- Description of the task -
Would you give the entries below again, precisely as they are written?

- Data for the task -
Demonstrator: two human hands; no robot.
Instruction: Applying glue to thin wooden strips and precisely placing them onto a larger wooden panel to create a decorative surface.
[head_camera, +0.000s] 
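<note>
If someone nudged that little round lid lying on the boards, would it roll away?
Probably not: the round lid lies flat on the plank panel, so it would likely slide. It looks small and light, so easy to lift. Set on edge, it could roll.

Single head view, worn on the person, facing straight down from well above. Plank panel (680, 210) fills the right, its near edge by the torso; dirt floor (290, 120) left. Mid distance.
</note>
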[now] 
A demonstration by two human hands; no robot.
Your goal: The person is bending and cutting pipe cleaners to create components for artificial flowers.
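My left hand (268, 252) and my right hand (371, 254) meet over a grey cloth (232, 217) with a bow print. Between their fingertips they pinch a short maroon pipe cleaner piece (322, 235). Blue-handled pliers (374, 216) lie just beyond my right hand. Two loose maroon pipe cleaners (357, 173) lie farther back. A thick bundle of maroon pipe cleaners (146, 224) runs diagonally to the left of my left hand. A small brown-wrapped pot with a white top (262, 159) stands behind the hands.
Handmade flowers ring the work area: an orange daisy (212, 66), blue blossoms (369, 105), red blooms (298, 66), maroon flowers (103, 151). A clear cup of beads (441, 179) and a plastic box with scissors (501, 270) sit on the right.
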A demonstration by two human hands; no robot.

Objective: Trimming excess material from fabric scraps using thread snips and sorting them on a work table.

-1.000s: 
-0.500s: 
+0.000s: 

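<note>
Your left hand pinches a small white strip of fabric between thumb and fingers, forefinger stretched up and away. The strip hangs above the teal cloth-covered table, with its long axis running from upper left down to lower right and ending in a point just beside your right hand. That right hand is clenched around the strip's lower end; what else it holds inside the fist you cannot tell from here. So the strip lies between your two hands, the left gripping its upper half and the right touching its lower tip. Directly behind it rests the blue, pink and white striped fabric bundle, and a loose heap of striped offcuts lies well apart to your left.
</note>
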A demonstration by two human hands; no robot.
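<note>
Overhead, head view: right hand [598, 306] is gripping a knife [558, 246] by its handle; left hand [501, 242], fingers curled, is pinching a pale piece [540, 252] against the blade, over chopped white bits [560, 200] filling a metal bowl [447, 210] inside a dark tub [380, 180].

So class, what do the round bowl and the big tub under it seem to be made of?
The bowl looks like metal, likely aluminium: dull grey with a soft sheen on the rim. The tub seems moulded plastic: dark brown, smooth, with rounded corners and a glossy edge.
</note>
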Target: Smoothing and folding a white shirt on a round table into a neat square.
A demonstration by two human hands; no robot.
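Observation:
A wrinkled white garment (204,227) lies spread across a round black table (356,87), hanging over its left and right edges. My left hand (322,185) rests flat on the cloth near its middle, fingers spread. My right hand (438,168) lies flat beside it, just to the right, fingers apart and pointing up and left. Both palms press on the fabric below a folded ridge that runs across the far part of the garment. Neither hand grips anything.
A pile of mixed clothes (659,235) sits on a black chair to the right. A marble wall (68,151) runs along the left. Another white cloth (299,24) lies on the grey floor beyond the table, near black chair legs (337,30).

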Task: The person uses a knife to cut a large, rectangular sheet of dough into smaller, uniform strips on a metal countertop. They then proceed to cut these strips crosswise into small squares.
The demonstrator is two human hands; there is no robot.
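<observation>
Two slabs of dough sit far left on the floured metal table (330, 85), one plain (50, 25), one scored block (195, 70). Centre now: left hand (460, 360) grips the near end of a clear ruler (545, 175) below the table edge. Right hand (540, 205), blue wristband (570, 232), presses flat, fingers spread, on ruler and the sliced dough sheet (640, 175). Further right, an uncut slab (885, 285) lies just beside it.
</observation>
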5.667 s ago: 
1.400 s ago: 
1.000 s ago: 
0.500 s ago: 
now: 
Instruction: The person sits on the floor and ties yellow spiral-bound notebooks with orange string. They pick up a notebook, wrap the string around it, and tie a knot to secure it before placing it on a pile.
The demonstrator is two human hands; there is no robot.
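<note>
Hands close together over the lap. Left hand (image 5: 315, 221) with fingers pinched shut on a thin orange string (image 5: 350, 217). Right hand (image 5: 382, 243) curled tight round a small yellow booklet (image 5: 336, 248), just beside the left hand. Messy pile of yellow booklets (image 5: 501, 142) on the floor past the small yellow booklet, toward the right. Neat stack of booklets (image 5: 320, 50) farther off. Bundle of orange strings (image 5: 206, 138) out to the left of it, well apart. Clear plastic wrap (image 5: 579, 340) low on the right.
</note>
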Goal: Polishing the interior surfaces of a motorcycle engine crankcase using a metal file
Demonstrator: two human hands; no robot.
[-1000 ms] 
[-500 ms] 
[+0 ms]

- Response to the exercise -
Demonstrator: two human hands; no robot.
Instruction: Applying glue to thin wooden strips and precisely placing them onto a larger wooden panel to create a decorative surface.
[head_camera, +0.000s] 
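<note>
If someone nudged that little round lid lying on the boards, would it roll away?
Probably not: the round lid lies flat on the plank panel, so it would likely slide. It looks small and light, so easy to lift. Set on edge, it could roll.

Single head view, worn on the person, facing straight down from well above. Plank panel (680, 210) fills the right, its near edge by the torso; dirt floor (290, 120) left. Mid distance.
</note>
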[now] 
A demonstration by two human hands; no robot.
Your goal: The person is bending and cutting pipe cleaners to create components for artificial flowers.
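My left hand (268, 252) and my right hand (371, 254) meet over a grey cloth (232, 217) with a bow print. Between their fingertips they pinch a short maroon pipe cleaner piece (322, 235). Blue-handled pliers (374, 216) lie just beyond my right hand. Two loose maroon pipe cleaners (357, 173) lie farther back. A thick bundle of maroon pipe cleaners (146, 224) runs diagonally to the left of my left hand. A small brown-wrapped pot with a white top (262, 159) stands behind the hands.
Handmade flowers ring the work area: an orange daisy (212, 66), blue blossoms (369, 105), red blooms (298, 66), maroon flowers (103, 151). A clear cup of beads (441, 179) and a plastic box with scissors (501, 270) sit on the right.
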A demonstration by two human hands; no robot.

Objective: Trimming excess material from fabric scraps using thread snips and sorting them on a work table.

-1.000s: 
-0.500s: 
+0.000s: 

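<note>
Your left hand pinches a small white strip of fabric between thumb and fingers, forefinger stretched up and away. The strip hangs above the teal cloth-covered table, with its long axis running from upper left down to lower right and ending in a point just beside your right hand. That right hand is clenched around the strip's lower end; what else it holds inside the fist you cannot tell from here. So the strip lies between your two hands, the left gripping its upper half and the right touching its lower tip. Directly behind it rests the blue, pink and white striped fabric bundle, and a loose heap of striped offcuts lies well apart to your left.
</note>
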A demonstration by two human hands; no robot.
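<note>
Overhead, head view: right hand [598, 306] is gripping a knife [558, 246] by its handle; left hand [501, 242], fingers curled, is pinching a pale piece [540, 252] against the blade, over chopped white bits [560, 200] filling a metal bowl [447, 210] inside a dark tub [380, 180].

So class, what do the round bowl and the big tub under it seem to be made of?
The bowl looks like metal, likely aluminium: dull grey with a soft sheen on the rim. The tub seems moulded plastic: dark brown, smooth, with rounded corners and a glossy edge.
</note>
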Target: Smoothing and folding a white shirt on a round table into a neat square.
A demonstration by two human hands; no robot.
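Observation:
A wrinkled white garment (204,227) lies spread across a round black table (356,87), hanging over its left and right edges. My left hand (322,185) rests flat on the cloth near its middle, fingers spread. My right hand (438,168) lies flat beside it, just to the right, fingers apart and pointing up and left. Both palms press on the fabric below a folded ridge that runs across the far part of the garment. Neither hand grips anything.
A pile of mixed clothes (659,235) sits on a black chair to the right. A marble wall (68,151) runs along the left. Another white cloth (299,24) lies on the grey floor beyond the table, near black chair legs (337,30).
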
Task: The person uses a knife to cut a large, rectangular sheet of dough into smaller, uniform strips on a metal countertop. They then proceed to cut these strips crosswise into small squares.
The demonstrator is two human hands; there is no robot.
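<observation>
Two slabs of dough sit far left on the floured metal table (330, 85), one plain (50, 25), one scored block (195, 70). Centre now: left hand (460, 360) grips the near end of a clear ruler (545, 175) below the table edge. Right hand (540, 205), blue wristband (570, 232), presses flat, fingers spread, on ruler and the sliced dough sheet (640, 175). Further right, an uncut slab (885, 285) lies just beside it.
</observation>
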5.667 s ago: 
1.400 s ago: 
1.000 s ago: 
0.500 s ago: 
now: 
Instruction: The person sits on the floor and ties yellow spiral-bound notebooks with orange string. They pick up a notebook, wrap the string around it, and tie a knot to secure it before placing it on a pile.
The demonstrator is two human hands; there is no robot.
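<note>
Hands close together over the lap. Left hand (image 5: 315, 221) with fingers pinched shut on a thin orange string (image 5: 350, 217). Right hand (image 5: 382, 243) curled tight round a small yellow booklet (image 5: 336, 248), just beside the left hand. Messy pile of yellow booklets (image 5: 501, 142) on the floor past the small yellow booklet, toward the right. Neat stack of booklets (image 5: 320, 50) farther off. Bundle of orange strings (image 5: 206, 138) out to the left of it, well apart. Clear plastic wrap (image 5: 579, 340) low on the right.
</note>
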Goal: Polishing the interior surfaces of a motorcycle engine crankcase using a metal file
Demonstrator: two human hands; no robot.
[-1000 ms] 
[-500 ms] 
[+0 ms]

The answer requires no additions.